The next step involved a deep dive into 25 use cases around the world. In selecting the cases, Meijer and Potjer had five criteria for the cases: they 1) had to be practices of citizen-generated open data, 2) had to be in the implementation stage, 3) had to use data generated by individuals as opposed to organizations, 4) had to be concerned with public issues, and 5) there had to be enough information for analysis. In order to diversify the cases, the researchers looked at the following factors: 1) the sector (i.e., environmental, mobility, etc); 2) actors running the platform, whether they be public, private, or combinations; 3) type of data; 4) roles of citizens; 5) size; and 6) country where the case is located. Each case was analyzed using multiple data sources—the initiative’s website first, and then supplemented by secondary sources (media, previous studies) and interviews when possible.
Once Meijer and Potjer finished their empirical analysis of the 25 cases, Meijer and Potjer concluded that citizen-generated open data can certainly provide improved information for public governance, but concurrently can also be used to challenge current power structures and city decisions. As a result, Meijer and Potjer posited that the addition of citizen-generated open data to public governance should be viewed as both “collaboration and contestation.”

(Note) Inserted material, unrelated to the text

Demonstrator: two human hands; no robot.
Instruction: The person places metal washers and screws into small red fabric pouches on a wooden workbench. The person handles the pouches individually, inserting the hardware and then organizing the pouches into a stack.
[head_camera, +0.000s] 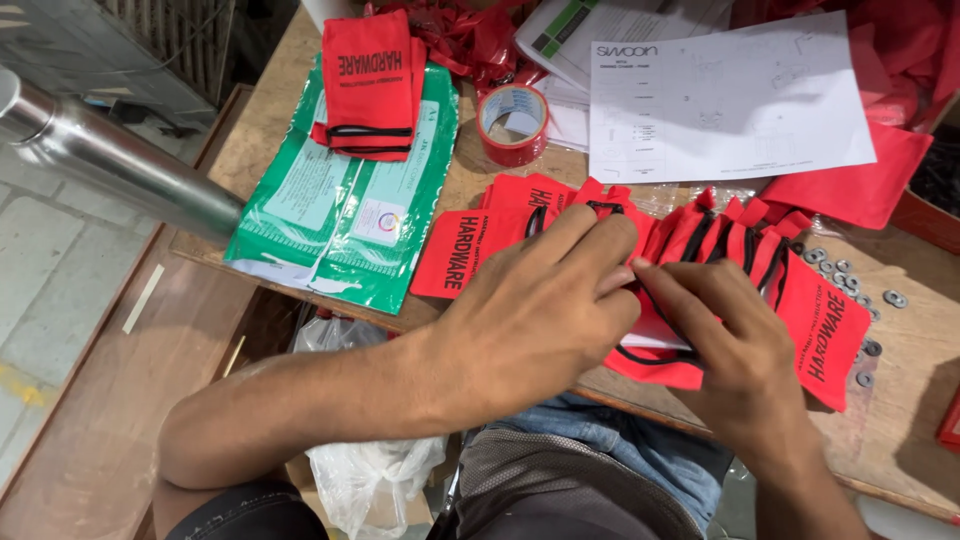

For example, while citizen-generated open data produces data as a foundation for collaborative governance, it can also strengthen and work with governance by providing new checks and balances based on the data collected. Meijer and Potjer explained that to understand the role of citizens in this new environment of government with social media, is to know that the public governance will include both collaboration and conflict.
Meijer and Potjer’s second conclusion states that citizens engage in the generation of data to both collaborate with their governments and challenge current government positions and policies. There are distinctions between friendly, adversarial and neutral interactions—yet all of these interactions better inform governments on what their citizens are looking for. However, the researchers both concede that the impact of the data is too narrow and still in the exploratory phase.
In the end, despite realizing that citizen-generated open data can also challenge the positions and structure of city government, the greater amount of information and “multi-actor collaboration” utilizing that data does indeed help governments make more accurate data-based decisions for their cities by taking in both suggestions and criticism from the new form of data.